▶ **Brief**
The lines from the top of the listing through the one containing "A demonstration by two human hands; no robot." are to be retyped exactly, with no other lines.
Data extract START
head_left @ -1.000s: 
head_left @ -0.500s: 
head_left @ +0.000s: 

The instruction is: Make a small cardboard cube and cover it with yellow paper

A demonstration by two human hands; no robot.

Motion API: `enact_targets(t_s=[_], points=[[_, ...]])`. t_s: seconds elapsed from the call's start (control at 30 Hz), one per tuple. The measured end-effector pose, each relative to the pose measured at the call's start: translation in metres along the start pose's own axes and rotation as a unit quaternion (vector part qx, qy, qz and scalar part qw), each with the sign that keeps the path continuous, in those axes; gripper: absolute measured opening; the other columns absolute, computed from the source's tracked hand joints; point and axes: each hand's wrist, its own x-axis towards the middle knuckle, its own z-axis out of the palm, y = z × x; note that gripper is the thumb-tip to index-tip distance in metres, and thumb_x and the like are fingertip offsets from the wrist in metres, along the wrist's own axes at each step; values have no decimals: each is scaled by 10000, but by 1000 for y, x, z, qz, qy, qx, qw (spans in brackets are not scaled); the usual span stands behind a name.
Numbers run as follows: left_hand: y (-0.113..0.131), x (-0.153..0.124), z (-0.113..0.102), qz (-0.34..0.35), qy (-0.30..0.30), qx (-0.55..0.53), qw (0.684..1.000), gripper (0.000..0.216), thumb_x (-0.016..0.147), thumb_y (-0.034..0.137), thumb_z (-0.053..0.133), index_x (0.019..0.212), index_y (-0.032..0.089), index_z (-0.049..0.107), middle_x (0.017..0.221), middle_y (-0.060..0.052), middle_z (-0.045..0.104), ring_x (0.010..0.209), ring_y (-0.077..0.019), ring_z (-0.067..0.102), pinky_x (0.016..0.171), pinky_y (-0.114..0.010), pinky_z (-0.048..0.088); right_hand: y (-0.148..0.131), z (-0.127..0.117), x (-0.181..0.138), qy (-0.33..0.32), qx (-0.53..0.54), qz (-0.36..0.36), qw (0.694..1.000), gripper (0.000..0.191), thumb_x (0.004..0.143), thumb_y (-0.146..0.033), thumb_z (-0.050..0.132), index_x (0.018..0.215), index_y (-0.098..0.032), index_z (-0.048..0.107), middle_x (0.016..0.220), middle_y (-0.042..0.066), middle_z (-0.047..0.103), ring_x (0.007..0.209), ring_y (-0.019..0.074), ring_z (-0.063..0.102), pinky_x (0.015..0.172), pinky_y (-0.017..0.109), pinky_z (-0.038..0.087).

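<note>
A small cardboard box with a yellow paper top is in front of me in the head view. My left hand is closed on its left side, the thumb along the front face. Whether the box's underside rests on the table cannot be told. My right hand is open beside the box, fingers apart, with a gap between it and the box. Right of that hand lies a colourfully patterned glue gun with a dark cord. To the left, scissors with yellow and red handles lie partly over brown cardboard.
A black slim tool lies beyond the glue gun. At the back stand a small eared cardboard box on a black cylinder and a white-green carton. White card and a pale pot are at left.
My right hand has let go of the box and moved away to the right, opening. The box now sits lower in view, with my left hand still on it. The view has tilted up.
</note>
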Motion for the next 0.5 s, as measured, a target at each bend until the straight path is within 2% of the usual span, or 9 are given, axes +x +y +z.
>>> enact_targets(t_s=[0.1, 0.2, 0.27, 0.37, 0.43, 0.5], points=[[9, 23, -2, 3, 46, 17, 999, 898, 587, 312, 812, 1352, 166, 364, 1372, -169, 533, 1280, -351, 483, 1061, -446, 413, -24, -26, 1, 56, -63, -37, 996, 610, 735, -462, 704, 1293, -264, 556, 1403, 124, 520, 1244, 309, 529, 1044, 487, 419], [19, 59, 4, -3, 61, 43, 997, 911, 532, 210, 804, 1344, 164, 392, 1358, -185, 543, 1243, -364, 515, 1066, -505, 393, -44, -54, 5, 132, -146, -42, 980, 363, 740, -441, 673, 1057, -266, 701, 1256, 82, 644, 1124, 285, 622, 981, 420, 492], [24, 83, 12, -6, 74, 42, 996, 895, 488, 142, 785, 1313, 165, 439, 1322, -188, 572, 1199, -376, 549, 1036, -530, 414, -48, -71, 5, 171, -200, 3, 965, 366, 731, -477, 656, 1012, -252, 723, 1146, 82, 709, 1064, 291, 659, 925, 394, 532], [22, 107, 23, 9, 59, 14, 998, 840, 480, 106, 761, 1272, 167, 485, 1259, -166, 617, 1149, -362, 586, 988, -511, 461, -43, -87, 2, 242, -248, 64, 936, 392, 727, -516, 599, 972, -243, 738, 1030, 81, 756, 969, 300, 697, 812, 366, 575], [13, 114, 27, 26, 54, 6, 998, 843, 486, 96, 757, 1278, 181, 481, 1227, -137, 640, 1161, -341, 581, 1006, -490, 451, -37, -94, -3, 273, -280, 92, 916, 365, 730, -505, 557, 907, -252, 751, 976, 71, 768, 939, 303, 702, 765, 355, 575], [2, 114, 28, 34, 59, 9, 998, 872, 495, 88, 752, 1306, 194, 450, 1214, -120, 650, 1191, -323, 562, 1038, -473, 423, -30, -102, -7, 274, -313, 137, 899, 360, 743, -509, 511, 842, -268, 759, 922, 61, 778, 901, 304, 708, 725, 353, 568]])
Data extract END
▶ **Result**
head_left @ -1.000s: 
head_left @ -0.500s: 
head_left @ +0.000s: 

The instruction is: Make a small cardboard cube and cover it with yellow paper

A demonstration by two human hands; no robot.

The response to this exercise is done.